Data section:
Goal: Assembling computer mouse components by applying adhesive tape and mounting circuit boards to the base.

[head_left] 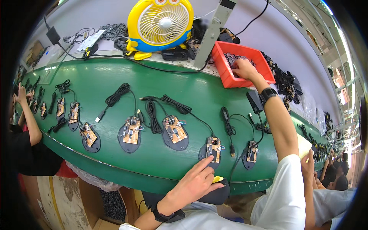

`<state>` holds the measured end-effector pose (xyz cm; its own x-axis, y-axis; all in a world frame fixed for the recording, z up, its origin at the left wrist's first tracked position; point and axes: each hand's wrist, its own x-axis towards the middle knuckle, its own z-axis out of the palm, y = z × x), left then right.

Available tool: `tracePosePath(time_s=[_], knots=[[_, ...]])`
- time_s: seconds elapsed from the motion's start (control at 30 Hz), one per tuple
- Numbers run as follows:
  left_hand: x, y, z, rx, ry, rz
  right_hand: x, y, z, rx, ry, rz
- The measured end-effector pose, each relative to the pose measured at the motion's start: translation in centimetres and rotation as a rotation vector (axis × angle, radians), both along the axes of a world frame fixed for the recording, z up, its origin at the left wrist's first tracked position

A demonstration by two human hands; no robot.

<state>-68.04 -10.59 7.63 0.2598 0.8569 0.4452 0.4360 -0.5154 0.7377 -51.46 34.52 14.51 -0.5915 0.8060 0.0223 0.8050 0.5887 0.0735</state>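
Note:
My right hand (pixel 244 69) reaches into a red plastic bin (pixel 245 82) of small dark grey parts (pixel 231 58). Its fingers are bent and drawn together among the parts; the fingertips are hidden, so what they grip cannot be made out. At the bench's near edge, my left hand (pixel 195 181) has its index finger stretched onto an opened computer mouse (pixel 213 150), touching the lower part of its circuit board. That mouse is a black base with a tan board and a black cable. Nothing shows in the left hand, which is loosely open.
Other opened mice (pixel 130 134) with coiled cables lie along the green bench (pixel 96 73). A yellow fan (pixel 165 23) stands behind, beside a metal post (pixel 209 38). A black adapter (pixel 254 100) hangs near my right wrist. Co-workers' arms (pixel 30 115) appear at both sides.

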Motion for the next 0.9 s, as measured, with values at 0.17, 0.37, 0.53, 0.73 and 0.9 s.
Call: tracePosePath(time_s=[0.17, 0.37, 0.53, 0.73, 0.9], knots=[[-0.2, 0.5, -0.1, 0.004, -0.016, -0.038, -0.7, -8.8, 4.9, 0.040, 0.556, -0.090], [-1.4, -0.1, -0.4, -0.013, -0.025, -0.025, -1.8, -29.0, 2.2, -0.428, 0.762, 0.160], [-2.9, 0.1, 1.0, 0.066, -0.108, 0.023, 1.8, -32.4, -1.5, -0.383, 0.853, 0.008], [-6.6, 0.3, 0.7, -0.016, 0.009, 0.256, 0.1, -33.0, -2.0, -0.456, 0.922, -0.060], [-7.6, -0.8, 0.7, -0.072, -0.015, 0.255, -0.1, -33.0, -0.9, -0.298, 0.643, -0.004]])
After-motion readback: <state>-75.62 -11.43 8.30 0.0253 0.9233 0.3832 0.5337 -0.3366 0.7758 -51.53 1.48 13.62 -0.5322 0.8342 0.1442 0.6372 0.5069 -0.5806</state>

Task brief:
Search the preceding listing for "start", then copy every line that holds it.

Exercise output:
- time_s: seconds elapsed from the motion's start (control at 30 Hz), one per tuple
- The measured end-effector pose, each relative to the pose measured at the motion's start: translation in centimetres and rotation as a rotation vector (axis × angle, radians), both along the axes of a world frame fixed for the recording, z up, its origin at the left wrist's first tracked position

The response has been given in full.